[Data records]

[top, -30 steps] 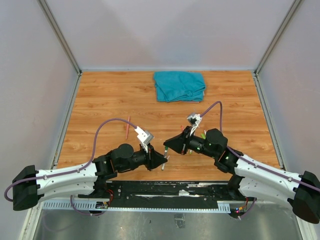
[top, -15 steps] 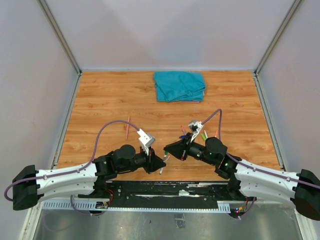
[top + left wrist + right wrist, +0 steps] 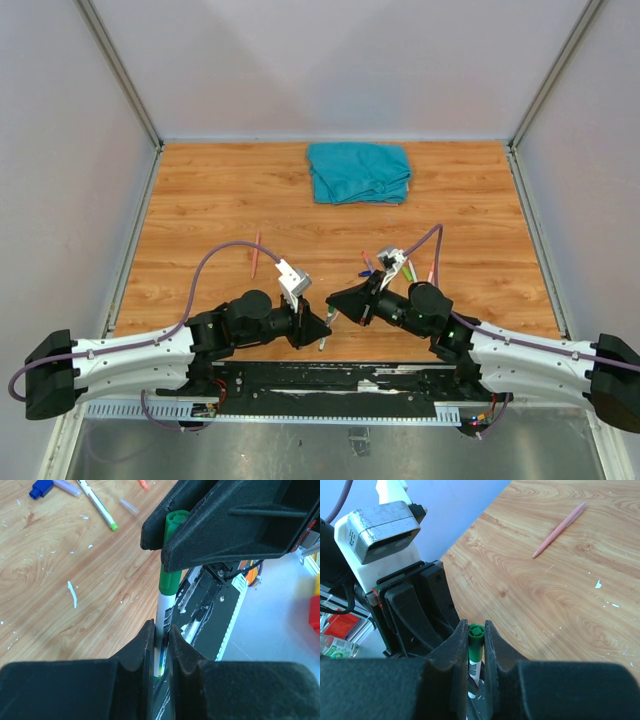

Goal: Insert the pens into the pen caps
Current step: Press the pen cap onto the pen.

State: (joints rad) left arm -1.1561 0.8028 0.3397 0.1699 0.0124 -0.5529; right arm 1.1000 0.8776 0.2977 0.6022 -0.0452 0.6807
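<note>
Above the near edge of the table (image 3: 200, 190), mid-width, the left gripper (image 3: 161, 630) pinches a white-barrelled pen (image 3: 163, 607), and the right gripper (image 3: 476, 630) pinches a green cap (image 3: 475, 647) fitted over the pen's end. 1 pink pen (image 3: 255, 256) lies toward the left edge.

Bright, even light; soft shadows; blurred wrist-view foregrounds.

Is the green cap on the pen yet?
On: the green cap sits over the white pen, no tip showing. Pushed fully home? Cannot tell.
</note>
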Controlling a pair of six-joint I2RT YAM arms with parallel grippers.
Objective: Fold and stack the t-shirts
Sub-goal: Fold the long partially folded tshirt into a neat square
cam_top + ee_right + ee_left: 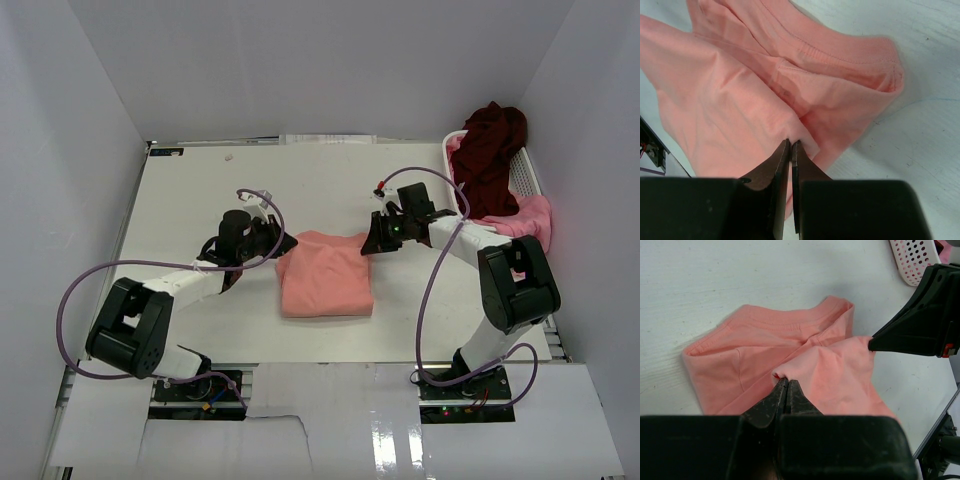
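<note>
Pinching salmon-pink t-shirt [325,278], left hand [786,383] and right hand [790,146] both clamped, maroon t-shirt [490,140] in basket [526,176]

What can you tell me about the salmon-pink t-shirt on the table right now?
The salmon-pink t-shirt is soft knit cloth, partly folded into a rough rectangle, lying on the white table between the arms. Its ribbed collar shows. The left gripper and right gripper each pinch its upper layer from opposite sides.
</note>
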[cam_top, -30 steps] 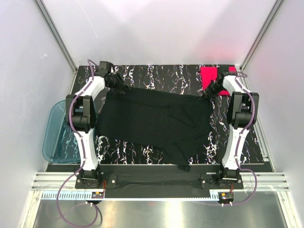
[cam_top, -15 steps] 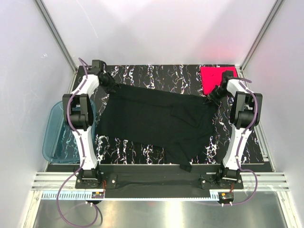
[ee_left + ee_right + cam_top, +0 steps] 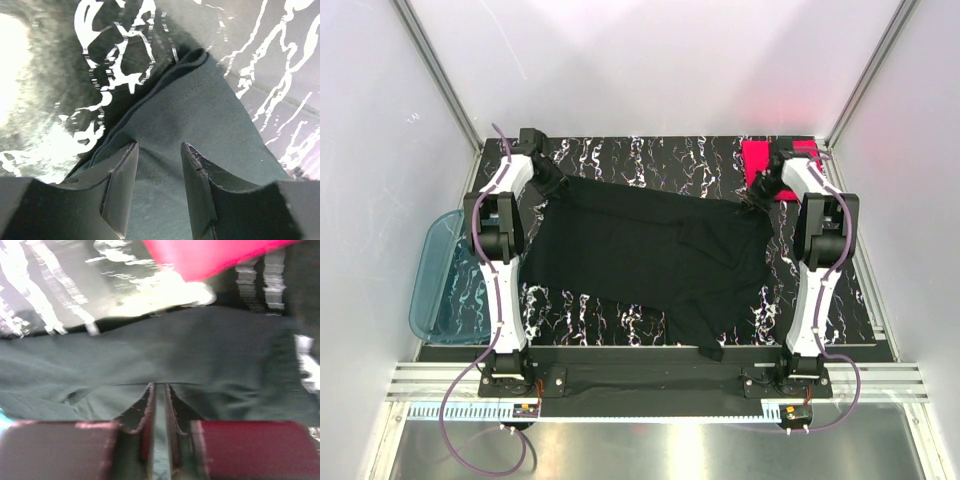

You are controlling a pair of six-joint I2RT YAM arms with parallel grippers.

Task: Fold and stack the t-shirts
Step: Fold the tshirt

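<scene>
**Item 1, black t-shirt** [image 3: 640, 250]: one, large, plain. Lies opened out across the middle of the marbled table [image 3: 660, 152], rumpled, with a fold ridge right of centre and a tongue of cloth reaching the near edge between the arm bases. Judged soft, light and limp, so it will sag and drag if raised by one point. Best taken by its two far corners or by a hemmed edge, where the doubled seam gives a firmer bite.

**Item 2, blue tub** [image 3: 420, 275]: translucent plastic, off the table's left side, apart from the cloth.

**Item 3, left gripper** [image 3: 157, 175]: at the shirt's far-left corner. Jaws spread, with the black cloth lying flat in the gap between them.

**Item 4, right gripper** [image 3: 160, 410]: at the shirt's far-right edge. Jaws all but pressed together, leaving only a thin slit. The view is blurred, so whether cloth is caught there cannot be told.

**Item 5, pink t-shirt** [image 3: 762, 160]: folded to a neat square in the far-right corner, just beyond the right gripper. Judged equally soft; the fold would spill unless lifted by opposite edges.

**Markings**: no brand, label or legible writing on either shirt, the tub or the table
</scene>
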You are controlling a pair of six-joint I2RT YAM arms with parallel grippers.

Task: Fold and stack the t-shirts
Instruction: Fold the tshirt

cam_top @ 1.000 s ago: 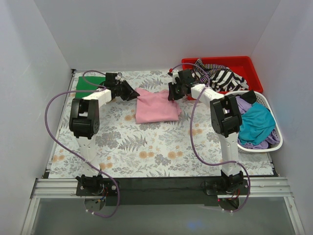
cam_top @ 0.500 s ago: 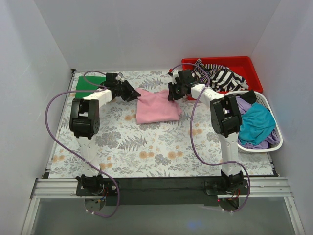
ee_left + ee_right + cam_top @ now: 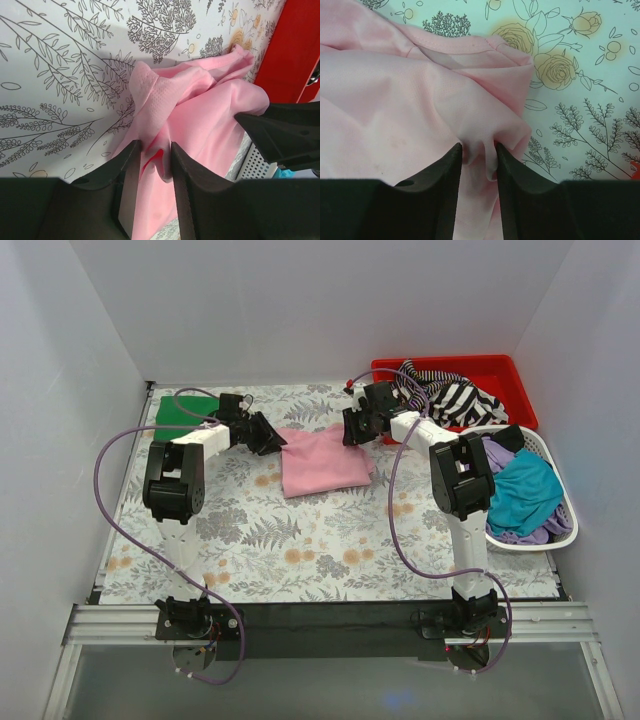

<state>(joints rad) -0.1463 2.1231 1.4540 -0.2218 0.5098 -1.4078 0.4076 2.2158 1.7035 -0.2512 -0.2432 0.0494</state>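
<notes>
A folded light pink t-shirt (image 3: 322, 461) lies on the flowered table cover at the back middle. My left gripper (image 3: 276, 438) is shut on its far left corner; in the left wrist view the pink cloth (image 3: 200, 115) is bunched between the jaws (image 3: 152, 155). My right gripper (image 3: 352, 430) is shut on its far right corner; the right wrist view shows a pinched fold of pink cloth (image 3: 395, 90) between the jaws (image 3: 479, 152). A folded dark green t-shirt (image 3: 183, 414) lies at the back left. A black-and-white striped shirt (image 3: 455, 395) lies in the red bin.
A red bin (image 3: 500, 375) stands at the back right. A white basket (image 3: 555, 465) on the right holds teal (image 3: 525, 490) and purple (image 3: 498, 455) shirts. White walls close in the left, back and right sides.
Both grippers keep their hold on the pink shirt's far corners. The left gripper and the shirt have shifted slightly to the right and toward me.
</notes>
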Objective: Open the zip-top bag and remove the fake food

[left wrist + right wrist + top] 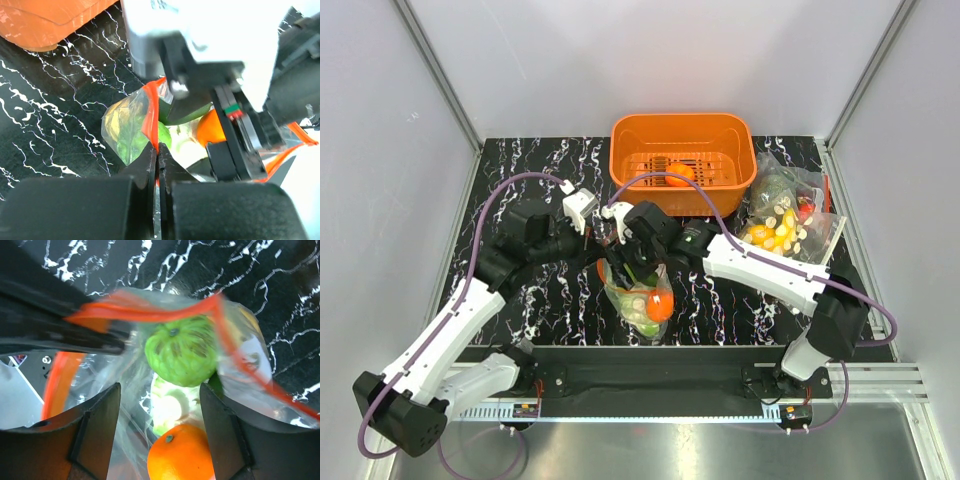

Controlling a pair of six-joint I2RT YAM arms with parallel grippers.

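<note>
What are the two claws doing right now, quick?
Left gripper: closed, pinching the zip-top bag by its red-orange strip.
Right gripper: open, at the bag's mouth.

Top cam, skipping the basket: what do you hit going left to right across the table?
left gripper → zip-top bag → bag of yellow pieces
</note>
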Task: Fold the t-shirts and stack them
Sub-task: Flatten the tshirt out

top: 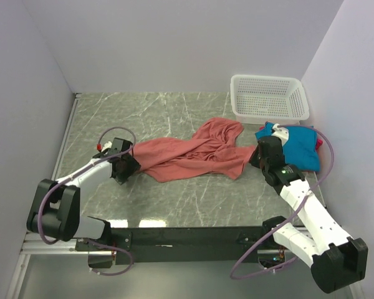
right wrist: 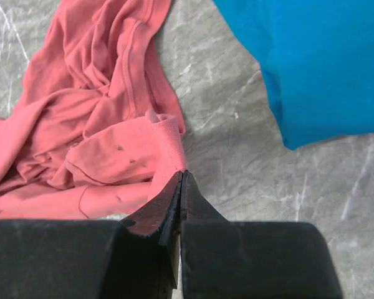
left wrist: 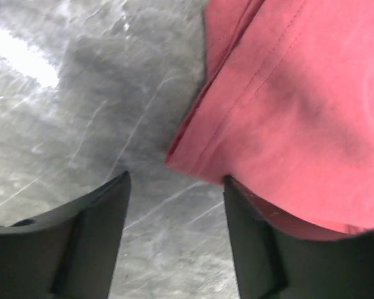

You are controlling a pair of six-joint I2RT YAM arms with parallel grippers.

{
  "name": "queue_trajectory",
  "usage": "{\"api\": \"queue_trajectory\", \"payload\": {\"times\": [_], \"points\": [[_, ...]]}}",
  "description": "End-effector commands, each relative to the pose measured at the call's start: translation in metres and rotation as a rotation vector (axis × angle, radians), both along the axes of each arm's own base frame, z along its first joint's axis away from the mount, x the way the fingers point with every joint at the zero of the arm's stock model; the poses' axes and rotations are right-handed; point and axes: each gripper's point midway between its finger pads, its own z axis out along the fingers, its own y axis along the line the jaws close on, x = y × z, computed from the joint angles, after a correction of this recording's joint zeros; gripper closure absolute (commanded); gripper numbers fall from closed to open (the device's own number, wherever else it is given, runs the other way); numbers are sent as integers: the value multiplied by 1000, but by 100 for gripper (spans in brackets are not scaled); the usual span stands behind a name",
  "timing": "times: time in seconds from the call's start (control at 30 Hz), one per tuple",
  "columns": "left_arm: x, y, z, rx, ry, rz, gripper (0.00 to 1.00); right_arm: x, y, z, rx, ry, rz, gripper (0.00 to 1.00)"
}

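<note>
The salmon-red t-shirt (top: pixel 193 156) lies crumpled across the middle of the table. My left gripper (top: pixel 126 167) is at its left end. In the left wrist view the gripper (left wrist: pixel 176 177) is open, bare table shows between the fingers, and the shirt's hem (left wrist: pixel 287 106) lies over the right finger (left wrist: pixel 262 249). My right gripper (top: pixel 262 156) is at the shirt's right end. In the right wrist view it (right wrist: pixel 182 174) is shut, with a raised fold of the shirt's edge (right wrist: pixel 165 140) pinched at the tips. The teal-blue t-shirt (top: pixel 299 148) lies at the right, with a magenta sliver (top: pixel 320 142) beside it.
A white mesh basket (top: pixel 268 96) stands at the back right, just behind the teal-blue t-shirt (right wrist: pixel 318 62). Grey walls close in the table on the left, back and right. The marble tabletop (top: pixel 149 112) shows behind and in front of the red shirt.
</note>
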Motion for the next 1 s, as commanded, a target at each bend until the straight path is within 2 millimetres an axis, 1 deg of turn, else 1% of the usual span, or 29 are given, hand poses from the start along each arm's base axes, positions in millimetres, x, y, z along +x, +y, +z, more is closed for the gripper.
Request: {"api": "queue_trajectory", "payload": {"times": [0.0, 0.03, 0.07, 0.1, 0.13, 0.17, 0.2, 0.27, 0.33, 0.43, 0.5, 0.53, 0.57, 0.6, 0.63, 0.67, 0.7, 0.73, 0.77, 0.8, 0.83, 0.87, 0.9, 0.93, 0.97], "points": [[34, -4, 17, 3, -87, -8, 35, 9, 6, 3, 17, -32, 35, 100], [38, -3, 17, 16, -86, -5, 37, 10, 7, 3, 18, -37, 45, 100], [40, 0, 11, 40, -68, 3, 40, 11, 10, 3, 25, -38, 55, 100], [48, 0, 16, 48, -78, 4, 45, 11, 10, 3, 26, -42, 59, 100], [52, 1, 16, 62, -76, 5, 49, 11, 10, 4, 30, -51, 60, 100], [54, 1, 11, 74, -58, -8, 77, 12, 11, 5, 33, -58, 61, 100], [62, -2, 16, 67, -69, -8, 99, 11, 11, 6, 31, -61, 63, 100], [65, -2, 18, 71, -66, -10, 99, 11, 9, 7, 22, -61, 63, 100], [73, -6, 29, 58, -102, -17, 99, 10, 5, 8, 6, -57, 50, 100], [84, -10, 55, 29, -191, -22, 99, 10, 0, 11, -5, -71, 31, 100], [99, -12, 82, 24, -278, -26, 99, 10, -2, 12, -4, -81, 26, 100], [104, -12, 90, 29, -293, -25, 99, 10, -3, 11, -5, -80, 23, 100], [106, -9, 89, 47, -270, -16, 99, 11, -3, 11, -6, -79, 24, 100], [119, -8, 108, 61, -307, 0, 99, 11, -3, 11, -7, -79, 26, 100], [125, -8, 111, 71, -310, 2, 99, 13, -5, 10, -12, -74, 21, 100], [132, -8, 104, 88, -286, 0, 99, 13, -5, 9, -13, -68, 20, 100], [147, -11, 117, 85, -322, -1, 99, 14, -6, 9, -14, -69, 19, 100], [155, -14, 117, 87, -328, -11, 99, 16, -7, 7, -14, -64, 16, 100], [165, -17, 104, 100, -308, -31, 99, 16, -6, 7, -9, -64, 21, 100], [183, -23, 116, 87, -348, -49, 99, 18, -6, 8, -6, -65, 25, 100], [192, -26, 95, 103, -304, -69, 99, 20, -6, 7, -6, -63, 24, 100], [200, -29, 92, 106, -296, -85, 99, 21, -5, 8, -2, -65, 31, 100], [218, -34, 105, 101, -326, -90, 99, 22, -4, 8, 1, -64, 33, 100], [220, -34, 82, 119, -253, -110, 83, 22, -4, 7, 0, -61, 36, 100], [225, -36, 80, 122, -246, -124, 66, 23, -3, 7, 3, -60, 39, 100]]}}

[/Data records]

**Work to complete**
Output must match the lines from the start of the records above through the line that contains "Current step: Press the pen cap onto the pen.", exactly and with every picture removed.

**Your response**
[top, -30 steps] 
[top, -15 steps] 
[top + left wrist + right wrist, +0 steps] 

Goal: Insert the pens into the pen caps
Current step: Press the pen cap onto the pen.

This output contains the complete answer.